L’interdiction, qui a été faite, de consommer les poissons pêchés dans le fleuve n’est évidemment pas la solution. Il est manifeste qu’il faut, de toute urgence, faire cesser ces rejets. Ensuite, pour “guérir” le Rhône, il faudrait lui faire subir le même traitement que pour le Rhin, traitement qui a duré plusieurs dizaines d’années et qui a coûté des milliards d’euros. Cela ne peut résulter que d’une décision des pouvoirs publics.

Pour alerter les responsables, entre autres démarches, un colloque a été organisé, auquel le Président de la région PACA a été convié, pour qu’il constate et qu’il agisse.

Il est venu. Il a vu. Il a pris conscience de l’énormité des dégâts, de leur source et de l’urgence.

Puis il a conclu, et publiquement : le pouvoir politique n’y peut rien, celui de l’argent est plus fort que lui.

Ce flagrant constat d’échec est révoltant, mais c’est un aveu que les responsables politiques n’ont, en général, pas le courage de faire, alors qu’ils le vivent au quotidien.

Citons cependant un autre témoignage, à plus haut niveau et à plus grande échelle. Il s’agit de celui du “haut représentant de l’Union européenne pour la politique et la sécurité commune”, Javier Solana. En cette année du cinquantième anniversaire de l’UE, il a osé déclarer que la mondialisation, si elle permet à beaucoup de vivre mieux, « libère également des forces que les gouvernements ne peuvent ni maîtriser, ni arrêter ».

Cet aveu d’impuissance est un peu facile, car ce sont pourtant bien les gouvernements qui ont décidé d’ouvrir les vannes au pouvoir des capitaux. Ce sont eux qui présentent leur propre rôle comme consistant à aider les entreprises de leur pays, impliquant par là que le bonheur des peuples, dont ils ont accepté la charge, résulte automatiquement de la prospérité des entreprises.

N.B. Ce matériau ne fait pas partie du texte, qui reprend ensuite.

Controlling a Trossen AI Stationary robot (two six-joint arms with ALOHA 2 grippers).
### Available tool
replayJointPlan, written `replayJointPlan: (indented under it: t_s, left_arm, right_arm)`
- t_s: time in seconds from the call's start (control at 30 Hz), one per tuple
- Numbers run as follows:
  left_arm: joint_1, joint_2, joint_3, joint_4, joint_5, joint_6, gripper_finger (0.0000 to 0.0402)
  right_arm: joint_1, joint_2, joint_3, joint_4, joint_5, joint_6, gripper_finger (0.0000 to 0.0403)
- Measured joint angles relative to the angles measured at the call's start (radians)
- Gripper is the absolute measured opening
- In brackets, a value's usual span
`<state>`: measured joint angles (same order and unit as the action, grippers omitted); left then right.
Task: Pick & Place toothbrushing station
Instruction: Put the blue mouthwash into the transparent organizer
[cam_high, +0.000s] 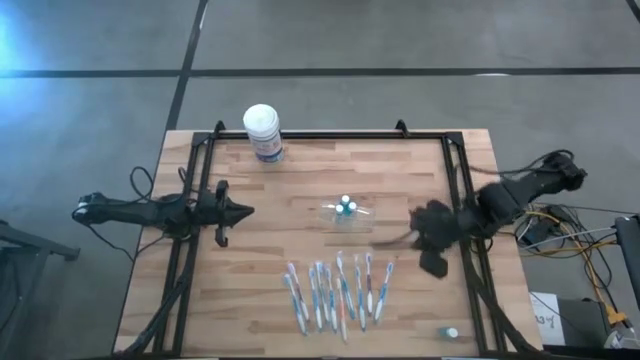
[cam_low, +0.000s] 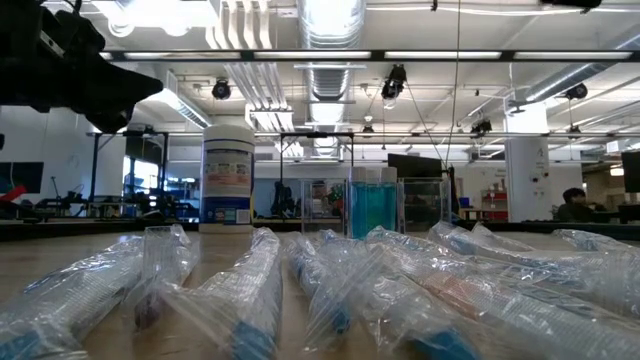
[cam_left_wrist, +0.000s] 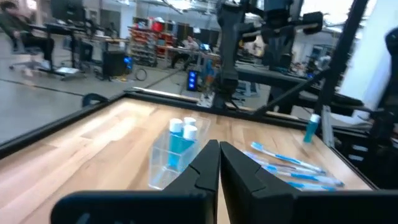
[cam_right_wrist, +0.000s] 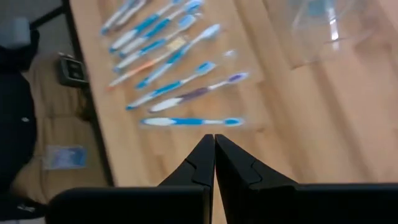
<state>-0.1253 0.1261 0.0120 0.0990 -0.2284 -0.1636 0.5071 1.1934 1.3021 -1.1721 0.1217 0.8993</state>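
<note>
Station (cam_high: 344, 210): you'll find the clear holder mid-desk (cam_high: 260, 260), upright, two white-capped blue items inside.
Left end effector (cam_high: 243, 211): well left of the station, level with it; fingers pressed together, holding nothing.
Right end effector (cam_high: 378, 243): blurred in your high view, seemingly just right of the station; fingers pressed together, empty.
Brushes (cam_high: 335, 290): wrapped, in a row in front of the station.
Canister (cam_high: 263, 132): behind the station, to its left, at the desk's far edge.

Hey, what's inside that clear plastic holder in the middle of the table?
The clear holder contains upright blue items with white caps. Their lower ends blur through the plastic, so what they are stays unclear.
</note>
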Motion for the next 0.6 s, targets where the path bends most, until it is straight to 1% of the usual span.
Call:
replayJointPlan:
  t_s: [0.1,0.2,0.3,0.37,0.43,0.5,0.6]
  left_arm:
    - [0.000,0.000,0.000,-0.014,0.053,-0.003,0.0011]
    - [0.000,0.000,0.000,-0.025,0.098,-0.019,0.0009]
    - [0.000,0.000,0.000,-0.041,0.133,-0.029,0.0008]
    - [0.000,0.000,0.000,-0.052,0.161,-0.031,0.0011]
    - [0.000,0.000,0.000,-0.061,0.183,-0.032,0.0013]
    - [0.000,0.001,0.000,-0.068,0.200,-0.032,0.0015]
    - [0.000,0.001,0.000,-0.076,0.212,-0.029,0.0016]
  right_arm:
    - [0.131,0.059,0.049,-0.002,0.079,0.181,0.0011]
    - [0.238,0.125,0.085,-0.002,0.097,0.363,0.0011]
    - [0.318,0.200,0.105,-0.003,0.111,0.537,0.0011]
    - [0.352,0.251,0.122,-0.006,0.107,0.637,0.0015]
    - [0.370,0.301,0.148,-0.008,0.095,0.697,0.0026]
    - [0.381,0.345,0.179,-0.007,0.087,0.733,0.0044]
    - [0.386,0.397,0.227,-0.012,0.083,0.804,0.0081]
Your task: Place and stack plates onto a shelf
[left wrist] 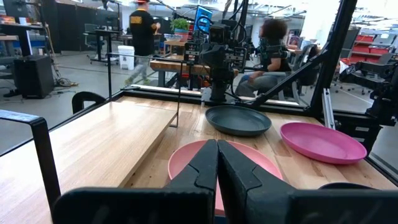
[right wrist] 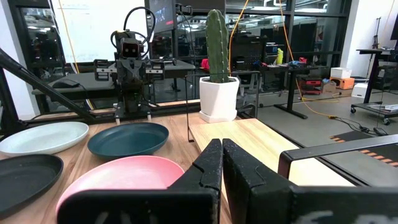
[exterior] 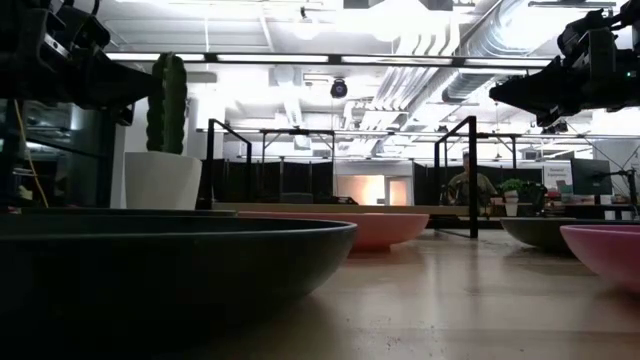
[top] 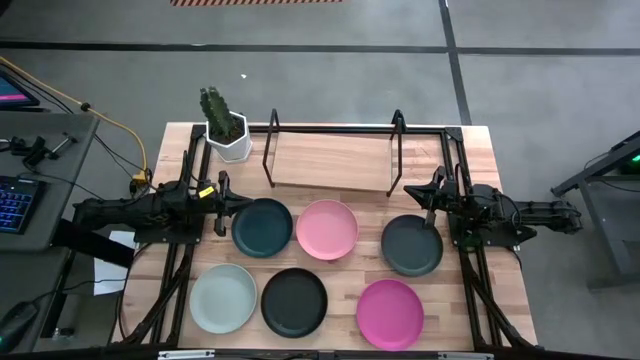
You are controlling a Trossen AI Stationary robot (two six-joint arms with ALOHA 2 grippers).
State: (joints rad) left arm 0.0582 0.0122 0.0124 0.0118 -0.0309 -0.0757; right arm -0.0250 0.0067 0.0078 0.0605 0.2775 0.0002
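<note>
Six plates lie flat on the wooden table: dark teal, light pink and dark grey in the far row, pale mint-white, black and magenta in the near row. The shelf, a light-wood board in a black wire frame, stands at the far edge, bare. My left gripper hovers shut at the left edge of the teal plate. My right gripper hovers shut above the grey plate's far edge. In the wrist views both finger pairs are closed on nothing.
A potted cactus in a white pot stands at the far left corner beside the shelf. Black frame rails run along the table's left and right sides. People show in the room beyond the table.
</note>
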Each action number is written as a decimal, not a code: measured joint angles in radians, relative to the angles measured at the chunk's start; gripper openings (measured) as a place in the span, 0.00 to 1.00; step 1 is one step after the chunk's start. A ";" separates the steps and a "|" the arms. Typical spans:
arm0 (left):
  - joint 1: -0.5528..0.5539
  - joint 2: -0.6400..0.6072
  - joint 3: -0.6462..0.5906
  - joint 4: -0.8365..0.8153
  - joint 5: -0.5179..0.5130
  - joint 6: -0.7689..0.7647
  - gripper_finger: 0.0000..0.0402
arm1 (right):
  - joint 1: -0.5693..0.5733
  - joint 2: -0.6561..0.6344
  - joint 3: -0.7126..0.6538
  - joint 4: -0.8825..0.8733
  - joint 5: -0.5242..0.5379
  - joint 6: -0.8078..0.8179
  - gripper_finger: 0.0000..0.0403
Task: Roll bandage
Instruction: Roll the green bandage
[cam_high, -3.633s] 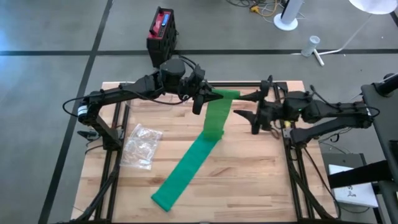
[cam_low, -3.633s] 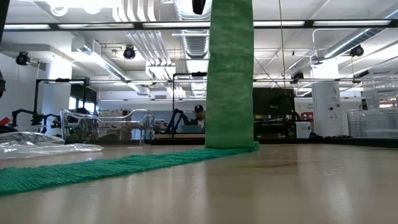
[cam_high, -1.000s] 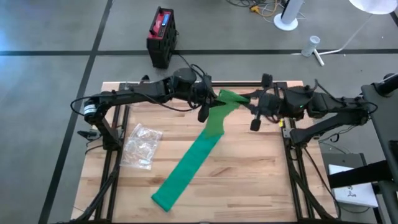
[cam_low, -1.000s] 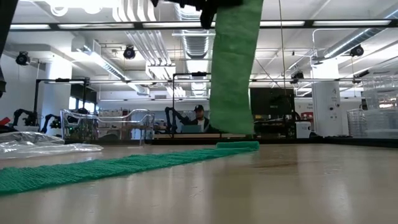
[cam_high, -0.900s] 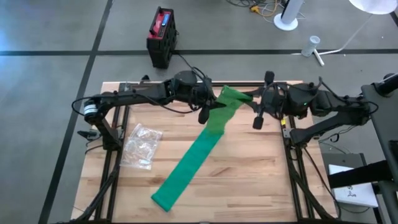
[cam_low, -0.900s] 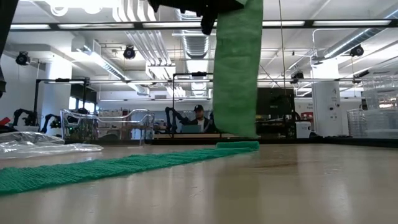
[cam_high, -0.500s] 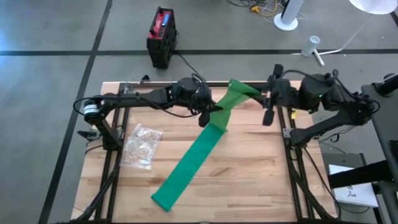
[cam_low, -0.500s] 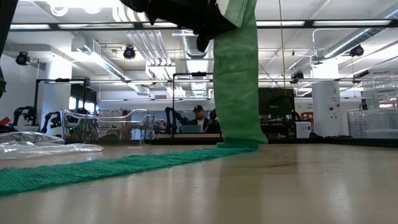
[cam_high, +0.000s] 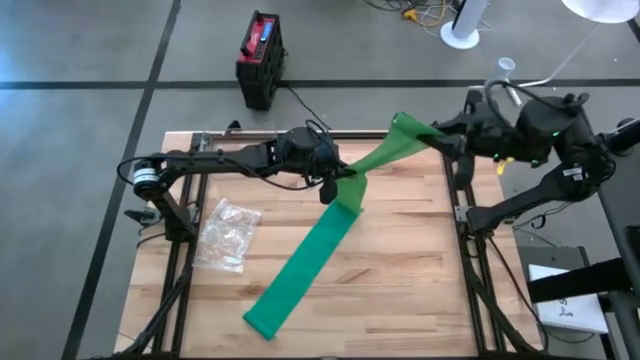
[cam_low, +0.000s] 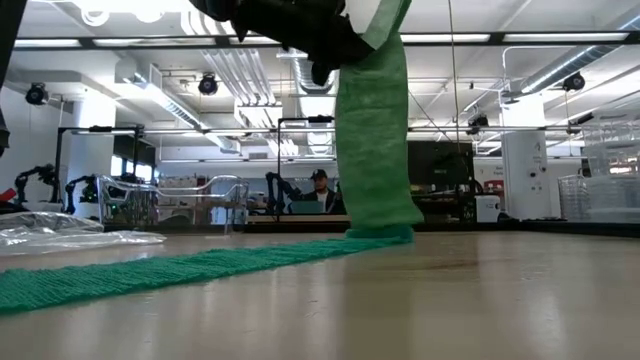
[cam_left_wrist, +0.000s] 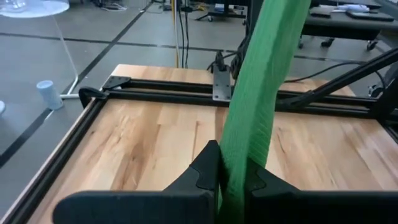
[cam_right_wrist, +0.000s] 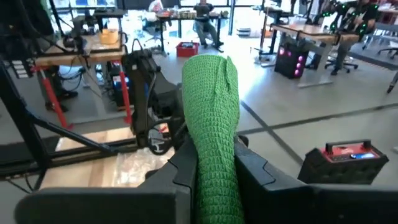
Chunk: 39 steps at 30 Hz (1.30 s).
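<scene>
A long green bandage (cam_high: 310, 255) lies slantwise on the wooden table (cam_high: 400, 290), its near end at the front. Its far part rises off the wood to my left gripper (cam_high: 338, 184), which is shut on it over the table's far middle. From there it climbs to my right gripper (cam_high: 434, 136), held high near the far right corner and shut on its far end. The low view shows the raised part (cam_low: 375, 130) hanging as a flat band down to the table. My left gripper pinches the bandage across its width (cam_left_wrist: 239, 177) between its two fingers (cam_left_wrist: 208, 168), partway along the strip. The fingers come from the table's left, slanting slightly down. Below them the strip drops to the table; above them it runs up to the right gripper. My right gripper pinches the bandage near its far end (cam_right_wrist: 214, 158) between both fingers (cam_right_wrist: 186, 168), coming about level from the table's right. A bunched stub of the end (cam_right_wrist: 211, 87) sticks out past the fingertips. This end is lifted clear of the table.
A crumpled clear plastic bag (cam_high: 228, 232) lies at the table's left. Black frame rails (cam_high: 185, 250) run along the table's left, right and far sides. A red and black box (cam_high: 260, 55) stands on the floor beyond the far edge.
My right gripper has risen and drawn back toward the table's far right corner, rolling its wrist and carrying the bandage's end with it. My left gripper has sunk a little, still shut. The span of bandage between them has lengthened; the part on the table has stayed.
</scene>
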 joint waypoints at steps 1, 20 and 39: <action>0.000 0.000 -0.001 -0.008 -0.002 0.000 0.00 | 0.000 0.001 0.016 -0.015 -0.002 0.001 0.13; -0.003 -0.025 0.037 -0.044 -0.013 0.132 0.04 | 0.000 0.034 -0.027 -0.013 0.037 -0.271 0.13; -0.008 -0.299 0.151 -0.302 -0.126 0.354 0.71 | -0.002 0.025 -0.195 0.209 0.040 -0.542 0.13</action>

C’est bien sous ce prétexte qu’ils se transforment en représentants de commerce. Il faut voir comme ils en sont fiers quand ils se vantent d’avoir conclu des contrats de plusieurs milliards, fut-ce avec des pays qui ne respectent pas les Droits de l’homme ! Ce qui prouve que la dégradation de l’environnement et les graves problèmes de santé qu’elle engendre proviennent d’abord d’une absence de démocratie : les responsables, y compris dans ce qu’on appelle les démocraties modernes, sont au service non pas de tous, mais essentiellement de ceux qui ont un capital à faire croître.